##### Source records
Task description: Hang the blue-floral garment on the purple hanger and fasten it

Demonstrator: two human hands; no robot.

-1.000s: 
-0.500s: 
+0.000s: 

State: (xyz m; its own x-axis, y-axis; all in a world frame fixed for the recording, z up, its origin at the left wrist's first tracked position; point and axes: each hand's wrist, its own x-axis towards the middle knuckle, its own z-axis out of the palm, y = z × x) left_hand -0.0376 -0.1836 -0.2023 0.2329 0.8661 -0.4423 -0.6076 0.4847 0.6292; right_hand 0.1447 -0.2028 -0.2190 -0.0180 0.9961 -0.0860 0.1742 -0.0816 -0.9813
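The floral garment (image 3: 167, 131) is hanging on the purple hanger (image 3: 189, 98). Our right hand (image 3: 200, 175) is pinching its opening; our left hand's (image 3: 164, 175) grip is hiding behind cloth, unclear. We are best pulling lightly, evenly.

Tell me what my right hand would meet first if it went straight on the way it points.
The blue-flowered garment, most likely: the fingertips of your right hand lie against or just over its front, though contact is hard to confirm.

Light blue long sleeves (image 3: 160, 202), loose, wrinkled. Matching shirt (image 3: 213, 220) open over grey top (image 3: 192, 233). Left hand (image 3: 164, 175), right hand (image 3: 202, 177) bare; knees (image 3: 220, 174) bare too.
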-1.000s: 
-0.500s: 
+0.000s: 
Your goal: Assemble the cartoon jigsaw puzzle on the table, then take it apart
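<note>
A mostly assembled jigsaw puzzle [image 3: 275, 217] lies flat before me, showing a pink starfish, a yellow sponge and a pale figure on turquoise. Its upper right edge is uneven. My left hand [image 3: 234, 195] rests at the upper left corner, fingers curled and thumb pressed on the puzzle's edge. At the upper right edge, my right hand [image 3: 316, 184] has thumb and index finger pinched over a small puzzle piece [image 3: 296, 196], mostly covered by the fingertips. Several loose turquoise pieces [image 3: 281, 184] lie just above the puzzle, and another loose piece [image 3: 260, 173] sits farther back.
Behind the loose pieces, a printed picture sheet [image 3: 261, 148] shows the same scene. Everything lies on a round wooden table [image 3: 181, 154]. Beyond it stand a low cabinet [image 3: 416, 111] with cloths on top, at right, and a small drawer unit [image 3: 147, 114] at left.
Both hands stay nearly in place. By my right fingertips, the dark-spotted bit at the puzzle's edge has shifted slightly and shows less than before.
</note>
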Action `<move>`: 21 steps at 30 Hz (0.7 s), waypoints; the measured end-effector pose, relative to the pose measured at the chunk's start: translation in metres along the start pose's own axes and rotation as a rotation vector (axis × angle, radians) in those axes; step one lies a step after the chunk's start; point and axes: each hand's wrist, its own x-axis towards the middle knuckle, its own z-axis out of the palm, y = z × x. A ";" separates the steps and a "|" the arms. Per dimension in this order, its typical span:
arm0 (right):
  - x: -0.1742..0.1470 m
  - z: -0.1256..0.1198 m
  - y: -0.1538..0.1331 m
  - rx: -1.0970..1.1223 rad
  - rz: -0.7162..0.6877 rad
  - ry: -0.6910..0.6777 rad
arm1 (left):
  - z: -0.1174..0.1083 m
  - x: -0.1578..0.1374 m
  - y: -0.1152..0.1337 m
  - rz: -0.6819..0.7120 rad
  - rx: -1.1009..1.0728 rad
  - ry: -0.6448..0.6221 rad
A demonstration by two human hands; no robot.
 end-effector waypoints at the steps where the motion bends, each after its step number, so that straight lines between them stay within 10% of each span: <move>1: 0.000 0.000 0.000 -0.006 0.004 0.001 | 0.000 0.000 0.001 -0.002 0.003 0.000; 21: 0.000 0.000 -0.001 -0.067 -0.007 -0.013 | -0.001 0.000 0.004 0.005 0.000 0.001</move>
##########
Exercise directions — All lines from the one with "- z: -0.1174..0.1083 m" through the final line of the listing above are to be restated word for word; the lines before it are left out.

Expected answer —
  - z: -0.1174..0.1083 m
  - x: -0.1578..0.1374 m
  - y: -0.1152..0.1337 m
  - rz: -0.6819..0.7120 rad
  - rx: -1.1009..1.0728 rad
  - ry: -0.6448..0.6221 rad
A demonstration by two human hands; no robot.
 end-effector waypoints at the steps where the motion bends, each after its step number, so that straight lines between them stay within 10% of each span: <move>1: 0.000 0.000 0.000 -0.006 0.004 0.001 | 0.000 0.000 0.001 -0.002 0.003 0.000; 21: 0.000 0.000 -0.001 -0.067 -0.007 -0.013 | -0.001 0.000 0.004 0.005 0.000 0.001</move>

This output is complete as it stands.